Così come non è rimasto immune lui. Nonostante i successi ottenuti in Russia, Luciano Spalletti sentiva su di sé l’etichetta dell’ottimo allenatore che non aveva mai vinto. Hai voglia a dire che non aveva mai avuto la squadra più forte. L’etichetta c’era e il post-scudetto ha dimostrato che lui ne avvertiva il peso. Non aveva mai vinto (tranne la Russia ok) così come non avevano mai vinto De Laurentiis e Giuntoli. E si è visto. La reazione del “pezzente sagliuto” (il ricco non nato ricco, diciamo). Ha cominciato a tenere lezioni sul calcio, come se il suo fosse finalmente un pulpito da ascoltare. Come se avesse desiderato tutta la vita poter insegnare pallone, dire “si gioca come faccio io”. Non era nella pelle quando si precipitò negli studi di Sky Sport a dire che no, il calcio non è semplice. E cose del genere. Sembrava più ansioso di spiegare ai calciatori come vivere (preferibilmente senza PlayStation) che cercare di guidare al meglio un gruppo a offrire il meglio di sé. È come se si fosse fatto prendere dalla smania di fare il curato di provincia. Chissà se qualcuno della sua cerchia gliel’ha fatto notare. Pensiamo di no. E alla fine, ovviamente, è andato a sbattere.

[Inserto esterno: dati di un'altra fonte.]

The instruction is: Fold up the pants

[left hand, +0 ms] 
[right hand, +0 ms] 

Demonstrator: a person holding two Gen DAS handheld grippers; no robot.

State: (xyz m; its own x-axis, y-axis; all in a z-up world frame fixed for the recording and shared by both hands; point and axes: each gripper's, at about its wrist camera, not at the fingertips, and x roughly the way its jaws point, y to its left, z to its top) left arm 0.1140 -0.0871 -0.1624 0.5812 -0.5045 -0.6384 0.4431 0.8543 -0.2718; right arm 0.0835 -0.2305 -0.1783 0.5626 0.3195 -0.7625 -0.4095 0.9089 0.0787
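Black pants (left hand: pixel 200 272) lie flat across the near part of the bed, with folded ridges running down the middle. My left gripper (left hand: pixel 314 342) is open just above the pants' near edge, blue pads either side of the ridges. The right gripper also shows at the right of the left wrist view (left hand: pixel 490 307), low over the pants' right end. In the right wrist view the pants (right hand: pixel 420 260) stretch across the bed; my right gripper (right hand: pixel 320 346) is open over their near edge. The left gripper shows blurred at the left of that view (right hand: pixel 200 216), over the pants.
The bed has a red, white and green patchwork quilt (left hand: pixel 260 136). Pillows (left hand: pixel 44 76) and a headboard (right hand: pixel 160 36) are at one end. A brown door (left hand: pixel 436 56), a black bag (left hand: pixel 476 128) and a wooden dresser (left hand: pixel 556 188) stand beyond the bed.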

Ma andare a sbattere, non vuol dire buttare tutto a mare. Non vuol dire dimenticare che stiamo parlando di un grandissimo allenatore. Che ci fa tornare in mente le parole di De Mita: «compito della politica è creare politica». Ecco, Spalletti crea calcio, costruisce calcio. La sua Udinese era tremendamente innovativa. Come la sua Roma con Totti falso nueve oltre vent’anni fa. Del Napoli sappiamo tutto, anche se probabilmente anche la narrazione che ha accompagnato quello scudetto gli ha nuociuto. Fu anche una combinazione di eventi positivi: dalla sosta invernale (cui lui era abituato per aver allenato in Russia), al Mondiale cui parteciparono pochi calciatori del Napoli. Lui fu bravissimo. Fece rendere al meglio tanti calciatori: da Osimhen a Kim, a tanti altri. Soprattutto, costruì la mentalità vincente, lo stare costantemente concentrati. A nostro avviso, non è più stato lui quando cominciò a farsi trascinare nel populismo per reazione al conflitto con De Laurentiis. Un professionista, un allenatore professionista, deve sapere che con i presidenti funziona così. A Napoli come al Real Madrid e ovunque.

Le cadute ti fortificano se nei ha compreso il significato e le cause. Luciano Spalletti può diventare un allenatore persino più completo di prima, se ha realmente capito e interiorizzato la lezione. Ora, peraltro, gli stanno tirando più fango del dovuto: come al solito, in Italia, appena cadi in disgrazia, ti tirano le pietre e in prima fila a lanciare ci sono quelli che adulavano più di tutti.

Se la merita un’altra chance il signor Luciano. Gli romperanno le scatole a Napoli, forse anche gli juventini, per quel tatuaggio. A Napoli ha fatto ben più del suo dovere. Ha costruito una squadra vincente avendo ricevuto in eredità un ambiente e una squadra in disarmo dopo Gattuso. Fu lui, da solo, nell’estate dell’aspra contestazione a De Laurentiis, a metterci la faccia e a difendere la campagna acquisti dopo le cessioni di Insigne, Mertens, Koulibaly (cessioni che il popolo bue contestava). Ha portato lo scudetto che mancava da oltre trent’anni. Non può essere prigioniero di non si capisce cosa. Perché tutto è tranne che amore. E agli juventini che glielo chiederanno, basterà rispondere: «se dovessimo vincere la Champions, mi tatuerò pure quella».

In bocca al lupo Spalletti, se lo merita. Tenga meno lezioni da cattedratico, torni a insegnare calcio sul campo: in quello è pressoché insuperabile.